## Task prompt
Find how many lines in the data below include the word "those", then write only that number.

◆ ◆ ◆ ◆

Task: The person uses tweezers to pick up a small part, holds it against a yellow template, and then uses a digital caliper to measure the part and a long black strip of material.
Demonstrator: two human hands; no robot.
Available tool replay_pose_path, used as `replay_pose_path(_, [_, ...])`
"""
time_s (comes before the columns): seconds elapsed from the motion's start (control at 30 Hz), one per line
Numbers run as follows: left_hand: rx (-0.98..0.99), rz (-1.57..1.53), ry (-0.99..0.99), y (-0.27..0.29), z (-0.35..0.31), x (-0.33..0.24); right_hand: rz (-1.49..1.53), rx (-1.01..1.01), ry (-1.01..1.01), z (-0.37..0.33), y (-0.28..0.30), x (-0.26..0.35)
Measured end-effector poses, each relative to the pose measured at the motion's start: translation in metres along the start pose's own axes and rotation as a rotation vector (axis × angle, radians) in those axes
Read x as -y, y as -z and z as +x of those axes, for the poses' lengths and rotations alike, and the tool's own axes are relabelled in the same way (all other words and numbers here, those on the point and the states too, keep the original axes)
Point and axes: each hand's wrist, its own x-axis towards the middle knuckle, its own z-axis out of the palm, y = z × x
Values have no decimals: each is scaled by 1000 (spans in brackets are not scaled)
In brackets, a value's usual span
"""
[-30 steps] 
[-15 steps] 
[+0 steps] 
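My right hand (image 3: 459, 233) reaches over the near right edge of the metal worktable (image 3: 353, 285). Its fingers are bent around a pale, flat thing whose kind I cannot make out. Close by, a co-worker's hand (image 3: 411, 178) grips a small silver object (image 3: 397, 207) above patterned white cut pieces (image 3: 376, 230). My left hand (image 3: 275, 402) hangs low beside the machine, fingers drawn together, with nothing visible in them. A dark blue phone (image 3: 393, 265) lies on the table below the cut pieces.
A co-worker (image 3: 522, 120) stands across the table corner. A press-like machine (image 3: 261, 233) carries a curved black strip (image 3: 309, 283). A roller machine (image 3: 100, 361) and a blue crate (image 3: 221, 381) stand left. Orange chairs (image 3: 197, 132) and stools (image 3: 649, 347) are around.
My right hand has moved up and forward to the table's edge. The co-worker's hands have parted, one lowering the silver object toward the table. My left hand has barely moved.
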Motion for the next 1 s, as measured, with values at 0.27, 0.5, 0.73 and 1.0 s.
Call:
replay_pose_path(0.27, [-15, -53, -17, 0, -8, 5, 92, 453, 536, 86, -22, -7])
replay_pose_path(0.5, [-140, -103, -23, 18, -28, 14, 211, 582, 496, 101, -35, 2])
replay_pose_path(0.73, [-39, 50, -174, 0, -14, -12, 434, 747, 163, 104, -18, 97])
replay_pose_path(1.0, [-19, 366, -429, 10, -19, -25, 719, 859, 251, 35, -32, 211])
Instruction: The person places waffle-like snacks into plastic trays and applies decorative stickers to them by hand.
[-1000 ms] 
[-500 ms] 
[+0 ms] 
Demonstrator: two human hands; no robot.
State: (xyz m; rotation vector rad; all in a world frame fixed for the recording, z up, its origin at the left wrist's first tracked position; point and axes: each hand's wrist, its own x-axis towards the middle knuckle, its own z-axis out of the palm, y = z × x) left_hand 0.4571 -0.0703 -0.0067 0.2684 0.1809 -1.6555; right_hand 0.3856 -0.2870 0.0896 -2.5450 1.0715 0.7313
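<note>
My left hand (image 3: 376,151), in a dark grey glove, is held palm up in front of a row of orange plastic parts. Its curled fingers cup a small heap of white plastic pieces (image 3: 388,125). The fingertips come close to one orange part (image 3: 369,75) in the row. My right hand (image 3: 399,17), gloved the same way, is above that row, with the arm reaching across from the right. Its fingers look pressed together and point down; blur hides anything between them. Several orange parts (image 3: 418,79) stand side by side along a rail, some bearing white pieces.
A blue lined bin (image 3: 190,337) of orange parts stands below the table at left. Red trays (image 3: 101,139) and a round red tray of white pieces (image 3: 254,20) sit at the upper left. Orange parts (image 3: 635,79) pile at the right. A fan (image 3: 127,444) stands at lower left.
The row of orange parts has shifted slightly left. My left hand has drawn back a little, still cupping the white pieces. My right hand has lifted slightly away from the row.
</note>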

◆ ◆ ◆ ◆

## Completed task
2